* WHAT TO WORK ON
Please return the listing exactly as it stands, skipping any pictures.

* SUPPLIED INFORMATION
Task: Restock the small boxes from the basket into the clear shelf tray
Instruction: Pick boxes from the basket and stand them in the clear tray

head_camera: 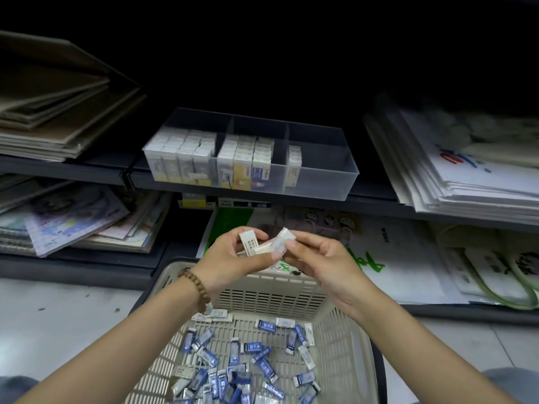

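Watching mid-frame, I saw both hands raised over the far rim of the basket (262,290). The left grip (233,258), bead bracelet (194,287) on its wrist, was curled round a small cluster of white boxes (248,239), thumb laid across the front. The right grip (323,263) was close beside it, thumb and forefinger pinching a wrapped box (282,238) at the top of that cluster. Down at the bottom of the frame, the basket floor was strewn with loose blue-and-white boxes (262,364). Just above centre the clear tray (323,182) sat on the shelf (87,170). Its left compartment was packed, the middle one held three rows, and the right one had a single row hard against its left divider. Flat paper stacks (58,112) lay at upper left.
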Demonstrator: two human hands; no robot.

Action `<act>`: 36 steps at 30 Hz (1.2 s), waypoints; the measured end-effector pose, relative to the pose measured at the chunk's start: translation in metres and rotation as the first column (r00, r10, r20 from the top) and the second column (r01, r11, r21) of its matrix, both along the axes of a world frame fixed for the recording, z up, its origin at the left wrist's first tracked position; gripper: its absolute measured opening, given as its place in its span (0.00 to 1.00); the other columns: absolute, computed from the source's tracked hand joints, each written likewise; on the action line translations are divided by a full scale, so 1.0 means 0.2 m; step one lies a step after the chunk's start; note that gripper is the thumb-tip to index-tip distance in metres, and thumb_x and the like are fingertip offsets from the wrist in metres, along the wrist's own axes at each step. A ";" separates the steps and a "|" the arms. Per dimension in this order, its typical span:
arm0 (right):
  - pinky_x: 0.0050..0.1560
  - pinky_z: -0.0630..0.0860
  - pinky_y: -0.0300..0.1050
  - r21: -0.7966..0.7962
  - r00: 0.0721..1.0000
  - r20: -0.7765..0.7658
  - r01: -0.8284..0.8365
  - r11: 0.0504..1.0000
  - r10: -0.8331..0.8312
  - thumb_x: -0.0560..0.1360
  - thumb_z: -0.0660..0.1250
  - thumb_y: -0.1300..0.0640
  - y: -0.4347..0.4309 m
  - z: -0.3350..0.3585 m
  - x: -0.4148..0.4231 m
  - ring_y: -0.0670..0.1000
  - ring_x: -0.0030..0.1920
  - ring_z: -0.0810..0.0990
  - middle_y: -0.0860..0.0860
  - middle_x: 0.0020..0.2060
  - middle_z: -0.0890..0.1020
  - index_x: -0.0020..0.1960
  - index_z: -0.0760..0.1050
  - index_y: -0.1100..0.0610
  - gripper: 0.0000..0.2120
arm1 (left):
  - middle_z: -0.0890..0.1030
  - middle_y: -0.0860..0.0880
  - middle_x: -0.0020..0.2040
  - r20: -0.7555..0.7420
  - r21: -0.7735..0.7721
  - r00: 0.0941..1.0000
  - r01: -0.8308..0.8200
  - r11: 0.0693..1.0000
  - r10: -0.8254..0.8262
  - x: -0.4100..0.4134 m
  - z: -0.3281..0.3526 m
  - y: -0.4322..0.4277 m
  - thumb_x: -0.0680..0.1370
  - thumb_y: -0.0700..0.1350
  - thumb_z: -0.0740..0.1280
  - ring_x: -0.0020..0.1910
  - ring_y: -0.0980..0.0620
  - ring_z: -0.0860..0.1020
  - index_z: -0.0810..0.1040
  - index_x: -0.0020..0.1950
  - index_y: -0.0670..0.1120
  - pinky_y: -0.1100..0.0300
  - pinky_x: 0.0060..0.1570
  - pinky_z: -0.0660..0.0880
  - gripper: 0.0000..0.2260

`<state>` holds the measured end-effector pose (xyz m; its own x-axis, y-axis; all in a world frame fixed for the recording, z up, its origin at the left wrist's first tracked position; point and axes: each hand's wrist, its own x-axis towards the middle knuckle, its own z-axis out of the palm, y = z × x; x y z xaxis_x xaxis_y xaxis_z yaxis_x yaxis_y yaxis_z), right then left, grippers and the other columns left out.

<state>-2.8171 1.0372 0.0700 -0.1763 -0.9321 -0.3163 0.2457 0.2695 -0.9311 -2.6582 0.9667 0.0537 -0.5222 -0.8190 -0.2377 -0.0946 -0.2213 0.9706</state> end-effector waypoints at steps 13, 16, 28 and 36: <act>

* EXPECTED ANSWER
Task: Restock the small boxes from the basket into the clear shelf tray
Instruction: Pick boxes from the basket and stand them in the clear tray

head_camera: 

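Watching mid-frame, I saw both hands raised over the far rim of the basket (262,290). The left grip (233,258), bead bracelet (194,287) on its wrist, was curled round a small cluster of white boxes (248,239), thumb laid across the front. The right grip (323,263) was close beside it, thumb and forefinger pinching a wrapped box (282,238) at the top of that cluster. Down at the bottom of the frame, the basket floor was strewn with loose blue-and-white boxes (262,364). Just above centre the clear tray (323,182) sat on the shelf (87,170). Its left compartment was packed, the middle one held three rows, and the right one had a single row hard against its left divider. Flat paper stacks (58,112) lay at upper left.
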Demonstrator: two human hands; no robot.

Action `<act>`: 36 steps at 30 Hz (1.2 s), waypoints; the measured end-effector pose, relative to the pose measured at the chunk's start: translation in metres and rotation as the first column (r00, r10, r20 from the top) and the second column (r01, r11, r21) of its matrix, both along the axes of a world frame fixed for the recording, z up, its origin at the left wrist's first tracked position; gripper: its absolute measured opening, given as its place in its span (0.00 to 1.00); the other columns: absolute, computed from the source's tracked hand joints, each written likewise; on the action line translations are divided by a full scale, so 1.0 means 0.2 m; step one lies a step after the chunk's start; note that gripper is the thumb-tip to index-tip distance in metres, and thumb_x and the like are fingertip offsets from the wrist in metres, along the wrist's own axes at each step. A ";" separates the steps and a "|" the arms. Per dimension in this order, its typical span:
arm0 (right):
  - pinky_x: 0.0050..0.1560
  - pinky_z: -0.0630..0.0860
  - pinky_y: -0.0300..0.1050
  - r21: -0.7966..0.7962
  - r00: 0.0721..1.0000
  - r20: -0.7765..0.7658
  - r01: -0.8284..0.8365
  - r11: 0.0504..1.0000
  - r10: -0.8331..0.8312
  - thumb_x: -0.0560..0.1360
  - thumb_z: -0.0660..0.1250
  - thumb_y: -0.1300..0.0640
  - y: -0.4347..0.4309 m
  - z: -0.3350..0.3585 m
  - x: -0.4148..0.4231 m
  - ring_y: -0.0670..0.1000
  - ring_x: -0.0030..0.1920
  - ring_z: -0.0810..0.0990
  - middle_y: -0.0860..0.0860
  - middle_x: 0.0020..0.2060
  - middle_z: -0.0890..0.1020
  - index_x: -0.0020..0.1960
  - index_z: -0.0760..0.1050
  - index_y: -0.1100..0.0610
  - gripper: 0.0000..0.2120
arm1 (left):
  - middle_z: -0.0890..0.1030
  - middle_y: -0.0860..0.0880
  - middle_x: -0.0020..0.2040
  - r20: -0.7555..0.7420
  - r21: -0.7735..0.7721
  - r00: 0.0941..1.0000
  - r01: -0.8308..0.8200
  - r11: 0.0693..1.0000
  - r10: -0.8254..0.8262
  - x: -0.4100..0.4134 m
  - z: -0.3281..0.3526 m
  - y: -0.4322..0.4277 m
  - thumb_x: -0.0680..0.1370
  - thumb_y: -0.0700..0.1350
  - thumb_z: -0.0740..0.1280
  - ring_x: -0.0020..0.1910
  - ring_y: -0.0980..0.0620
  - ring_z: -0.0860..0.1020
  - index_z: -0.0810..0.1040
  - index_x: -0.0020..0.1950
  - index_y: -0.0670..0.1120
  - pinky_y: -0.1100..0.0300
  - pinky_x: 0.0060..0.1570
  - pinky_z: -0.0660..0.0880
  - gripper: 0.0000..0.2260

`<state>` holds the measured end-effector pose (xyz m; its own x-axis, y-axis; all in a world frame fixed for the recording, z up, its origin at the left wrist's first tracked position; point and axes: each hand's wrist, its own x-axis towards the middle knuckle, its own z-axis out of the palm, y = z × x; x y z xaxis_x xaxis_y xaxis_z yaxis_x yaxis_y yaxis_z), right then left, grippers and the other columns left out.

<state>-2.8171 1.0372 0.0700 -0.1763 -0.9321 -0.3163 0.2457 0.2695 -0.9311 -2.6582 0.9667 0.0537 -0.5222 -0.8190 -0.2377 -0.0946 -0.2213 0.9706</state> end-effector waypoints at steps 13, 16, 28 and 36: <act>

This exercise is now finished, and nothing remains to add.